«De là je descends sur le grand chemin, dans la taverne du village; je cause avec les passants, je leur demande des nouvelles de leur pays; j'entends des choses neuves et diverses, je remarque les goûts différents et les fantaisies opposées des hommes. Vient en causant ainsi l'heure du dîner, où je mange avec ma petite famille ces mets frugals que nous peuvent fournir ma pauvre métairie et mon étroit domaine paternel.
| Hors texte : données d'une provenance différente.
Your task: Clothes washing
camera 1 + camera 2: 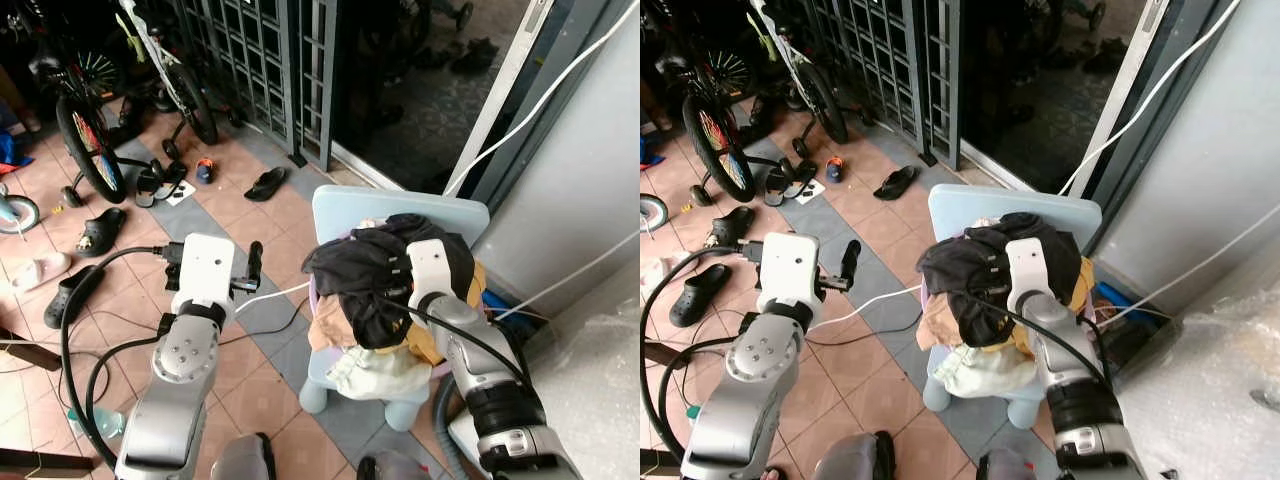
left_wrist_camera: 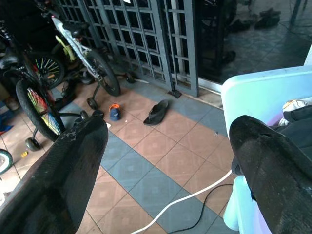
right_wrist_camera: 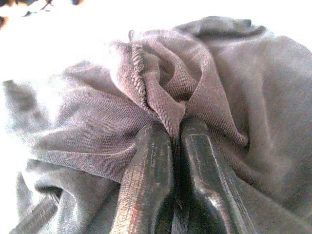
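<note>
Right hand (image 3: 173, 139) clamped on dark garment (image 1: 365, 275) atop clothes pile on pale blue chair (image 1: 400, 210) | left hand (image 2: 165, 161) spread, idle beside | step: picking laundry | next: lift garment clear

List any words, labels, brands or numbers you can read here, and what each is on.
None can be read.
Bicycle: no readable marking on its frame.
Left gripper, fingers apart: its white housing shows no lettering.
Right gripper, fingers pinching the dark garment on the pale blue chair: no tag or print visible.
</note>
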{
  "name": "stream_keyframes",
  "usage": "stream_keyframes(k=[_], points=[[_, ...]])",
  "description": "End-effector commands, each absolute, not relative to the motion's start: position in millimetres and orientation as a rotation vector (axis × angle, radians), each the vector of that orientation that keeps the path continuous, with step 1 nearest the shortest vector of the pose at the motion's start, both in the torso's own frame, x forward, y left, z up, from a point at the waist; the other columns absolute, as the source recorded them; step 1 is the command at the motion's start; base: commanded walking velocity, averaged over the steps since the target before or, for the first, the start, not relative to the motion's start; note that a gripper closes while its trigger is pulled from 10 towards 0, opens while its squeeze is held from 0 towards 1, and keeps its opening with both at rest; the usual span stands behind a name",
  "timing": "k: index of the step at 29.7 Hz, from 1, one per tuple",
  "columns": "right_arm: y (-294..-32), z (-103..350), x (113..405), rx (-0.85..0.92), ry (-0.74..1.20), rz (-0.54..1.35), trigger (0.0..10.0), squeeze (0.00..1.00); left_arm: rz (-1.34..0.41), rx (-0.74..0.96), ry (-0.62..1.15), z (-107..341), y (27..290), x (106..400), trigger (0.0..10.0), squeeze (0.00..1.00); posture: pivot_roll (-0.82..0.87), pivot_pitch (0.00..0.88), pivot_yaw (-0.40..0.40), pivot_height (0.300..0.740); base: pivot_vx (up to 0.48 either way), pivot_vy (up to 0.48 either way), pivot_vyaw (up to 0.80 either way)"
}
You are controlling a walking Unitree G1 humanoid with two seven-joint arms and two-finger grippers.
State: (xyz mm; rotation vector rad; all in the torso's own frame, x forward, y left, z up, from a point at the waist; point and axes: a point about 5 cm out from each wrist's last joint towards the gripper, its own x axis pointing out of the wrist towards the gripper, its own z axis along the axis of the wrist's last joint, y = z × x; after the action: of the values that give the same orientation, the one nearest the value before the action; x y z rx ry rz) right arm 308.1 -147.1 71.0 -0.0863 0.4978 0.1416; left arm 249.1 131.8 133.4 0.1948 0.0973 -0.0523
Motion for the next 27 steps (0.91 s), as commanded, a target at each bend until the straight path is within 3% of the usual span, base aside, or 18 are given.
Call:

Après le repas je retourne à la taverne: j'y trouve ordinairement l'hôtelier, un boucher, un menuisier et deux chaufourniers; je m'encanaille avec eux tout le reste du jour au criccrac ou trictrac, jeux pendant lesquels surgissent entre nous mille disputes, mille chocs de paroles injurieuses, et où le plus souvent on conclut pour un quatrino (un sol), et où on ne nous entend pas moins crier de là à San-Casciano.

«Ainsi plongé dans cette vulgarité de vie, je tâche de préserver mon esprit de la moisissure d'une complète oisiveté, et je décharge la malignité du sort qui me poursuit, jouissant d'une satisfaction âpre et secrète de me sentir foulé ainsi aux pieds par la fortune, pour voir si à la fin elle n'en aura pas honte et n'en rougira pas!...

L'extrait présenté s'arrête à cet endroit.